Steve,

Personally, I don't mind having a watchdog to make sure that something
somewhere doesn't get hung.  But DefaultTimeScheduler is not designed to be
reset on a fine grained basis.  If we keep a watchdog (I understand that not
everyone thinks we need one), we want to keep track of a limited number of
things (basically just make sure that the thread doesn't hang), and we want
to be able to reset it for free.

Besides, I hadn't suggested (yet) removing the watchdog without having
something to back it up.  But that doesn't mean we should not set the socket
timeout when we have a known implementation issue.

        --- Noel

-----Original Message-----
From: Steve Short [mailto:[EMAIL PROTECTED]]
Sent: Sunday, August 11, 2002 21:22
To: James Developers List
Subject: RE: handling connection vs sheduler problem

Agreed,  I think using the socket timeout option is the way to go. I don't
see any advantage in implementing a manual timeout solution.  One less
moving part to go wrong and less overhead because we remove the
SchedulerNotifyInputStream.

Regards
Steve

> -----Original Message-----
> From: Noel J. Bergman [mailto:[EMAIL PROTECTED]]
> Sent: Sunday, August 11, 2002 3:59 PM
> To: James Developers List
> Subject: RE: handling connection vs sheduler problem
>
>
> Andrei,
>
> What issue do you have with using socket timeout?  Is it not
> reliable enough for you?  In the case of his problem, calling
> it fixes a platform specific problem, and should be neutral
> for other platforms.
>
> I've looked at replacing the DefaultTimeScheduler with
> something more appropriate for James, but I haven't had time
> to do it yet.
>
>       --- Noel
>
> -----Original Message-----
> From: Andrei Ivanov [mailto:[EMAIL PROTECTED]]
> Sent: Sunday, August 11, 2002 18:10
> To: James Developers List
> Subject: handling connection vs sheduler problem
>
>
> Hi
> I don't think that setting socket timeout will help to solve
> scheduler problem. It is not possible to control connection
> by setting socket timeout. As it was several times mentioned
> before scheduler isn't designed to be used as in James
> servers. It is nice and elegant solution, I mean
> ShedulerNotifyînputStream, but it results in overhead we know
> about. The solution is in cornerstone connection classes
> which create connection handlers for James. My idea is to
> adapt (modify) cornerstone connection classes by adding
> connection control facilities.
>
> About cornerstone. I've been using different cornerstone
> blocks a lot for my project. I can say that cornerstone is
> well written and reliable library. On the other hand for
> complex and particular phoenix based applications (like
> James) cornerstone shall be considered more as guideline than
> ready to use solution.
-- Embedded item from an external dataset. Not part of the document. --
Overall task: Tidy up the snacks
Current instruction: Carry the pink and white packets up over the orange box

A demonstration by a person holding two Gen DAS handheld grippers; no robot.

If we really want to improve James we
> shall adapt cornerstone for James (but not James for
> cornerstone as it is now)
>
> Andrei
>
> ----- Original Message -----
> From: "Noel J. Bergman" <[EMAIL PROTECTED]>
> To: "James Users List" <[EMAIL PROTECTED]>
> Sent: Monday, August 12, 2002 12:04 AM
> Subject: RE: Admin problem
>
>
> > I have no problem with the socket.setSoTimeout(timeout) call.  We
> > should start making more use of setSoTimeout elsewere, and wean
> > ourselves off of the scheduler.
> >
> > With respect to the logging, I think that only the one
> > where we echo the timeout is necessary, not the one
> > where we log it for each connection.
> >
> > Would you please submit a [PATCH] to James-Dev?